— Directions —
Output the lines below exactly, please, from the first line until the line with "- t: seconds", counting both.
= = = = = = =
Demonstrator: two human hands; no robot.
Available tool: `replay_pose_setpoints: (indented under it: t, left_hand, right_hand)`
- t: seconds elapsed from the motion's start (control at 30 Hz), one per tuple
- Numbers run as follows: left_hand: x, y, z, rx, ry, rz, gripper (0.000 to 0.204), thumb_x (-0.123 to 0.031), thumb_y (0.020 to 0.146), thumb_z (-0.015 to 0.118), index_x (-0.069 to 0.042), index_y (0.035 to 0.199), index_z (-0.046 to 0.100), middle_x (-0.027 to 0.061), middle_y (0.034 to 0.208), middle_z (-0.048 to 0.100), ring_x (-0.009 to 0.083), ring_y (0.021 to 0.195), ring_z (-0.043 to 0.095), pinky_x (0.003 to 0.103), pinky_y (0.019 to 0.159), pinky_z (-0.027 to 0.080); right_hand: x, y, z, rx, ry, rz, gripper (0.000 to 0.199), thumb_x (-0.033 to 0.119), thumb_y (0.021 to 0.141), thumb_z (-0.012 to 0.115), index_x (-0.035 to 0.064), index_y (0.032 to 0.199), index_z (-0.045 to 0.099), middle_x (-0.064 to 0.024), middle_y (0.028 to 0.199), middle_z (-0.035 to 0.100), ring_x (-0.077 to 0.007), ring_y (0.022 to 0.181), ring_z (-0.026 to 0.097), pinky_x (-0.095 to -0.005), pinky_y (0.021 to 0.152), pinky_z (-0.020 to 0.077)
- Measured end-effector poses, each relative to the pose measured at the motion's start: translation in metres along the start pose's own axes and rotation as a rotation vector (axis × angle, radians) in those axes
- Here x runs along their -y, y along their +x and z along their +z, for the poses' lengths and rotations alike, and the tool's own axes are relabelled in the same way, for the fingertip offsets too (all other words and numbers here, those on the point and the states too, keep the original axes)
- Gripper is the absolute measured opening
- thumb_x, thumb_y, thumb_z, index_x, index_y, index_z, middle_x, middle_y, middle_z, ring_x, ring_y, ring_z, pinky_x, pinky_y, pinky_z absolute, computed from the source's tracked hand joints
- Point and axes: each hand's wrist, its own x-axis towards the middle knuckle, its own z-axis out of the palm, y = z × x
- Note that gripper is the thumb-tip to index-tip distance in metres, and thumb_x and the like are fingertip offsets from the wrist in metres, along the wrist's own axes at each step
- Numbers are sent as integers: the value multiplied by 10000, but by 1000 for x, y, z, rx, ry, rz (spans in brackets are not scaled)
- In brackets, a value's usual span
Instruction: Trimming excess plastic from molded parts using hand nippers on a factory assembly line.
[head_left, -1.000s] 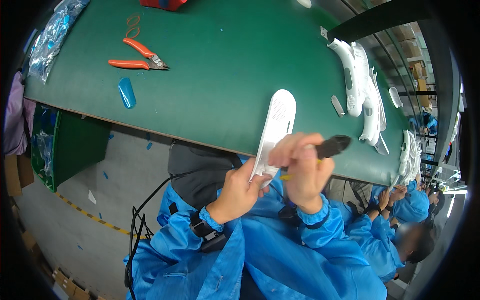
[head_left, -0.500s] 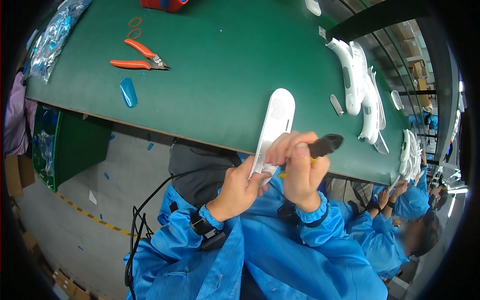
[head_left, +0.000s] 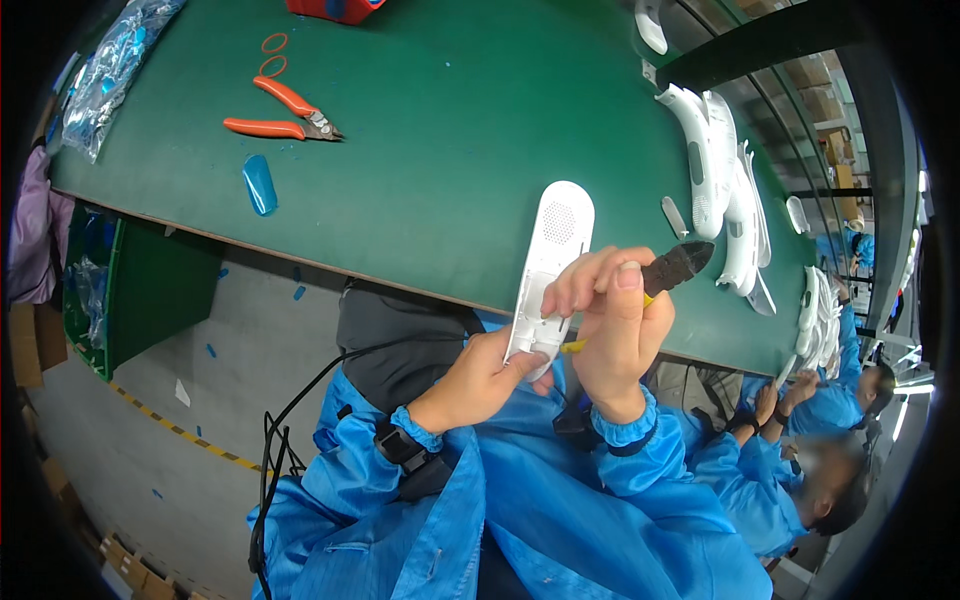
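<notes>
The long white plastic housing with rounded ends and a perforated grille (head_left: 552,265) is held off the green bench (head_left: 450,150), above its near edge, tilted with the grille end pointing away from the person. The left hand (head_left: 485,375) is clamped around its lower end, thumb across the front. The right hand (head_left: 610,325) is closed around a dark-jawed cutting tool with a yellow handle (head_left: 672,270); its dark head projects up and to the right, clear of the housing, while a yellow handle tip shows just beside the housing's lower end.

Judgement: the step in hand appears to be trimming or dressing the lower part of the housing. The cutter head is not on the part, so the next move would call for steadying the housing and turning the cutter head in toward it.

On the bench, toward the far left corner, lie 1 pair of orange-handled pliers (head_left: 285,112), 2 orange rubber rings (head_left: 272,55) and a clear plastic bag of small parts (head_left: 115,70). A small blue plastic piece (head_left: 259,183) lies near the left of the near edge. A stack of similar white housings (head_left: 715,170) sits toward the right edge. A co-worker in a blue coat (head_left: 800,470) is at lower right.
</notes>
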Motion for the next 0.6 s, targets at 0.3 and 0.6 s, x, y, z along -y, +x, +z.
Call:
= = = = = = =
— Task solution —
Demonstrator: two human hands; no robot.
Available tool: `replay_pose_setpoints: (indented under it: t, left_hand, right_hand)`
- t: seconds elapsed from the motion's start (control at 30 Hz), one per tuple

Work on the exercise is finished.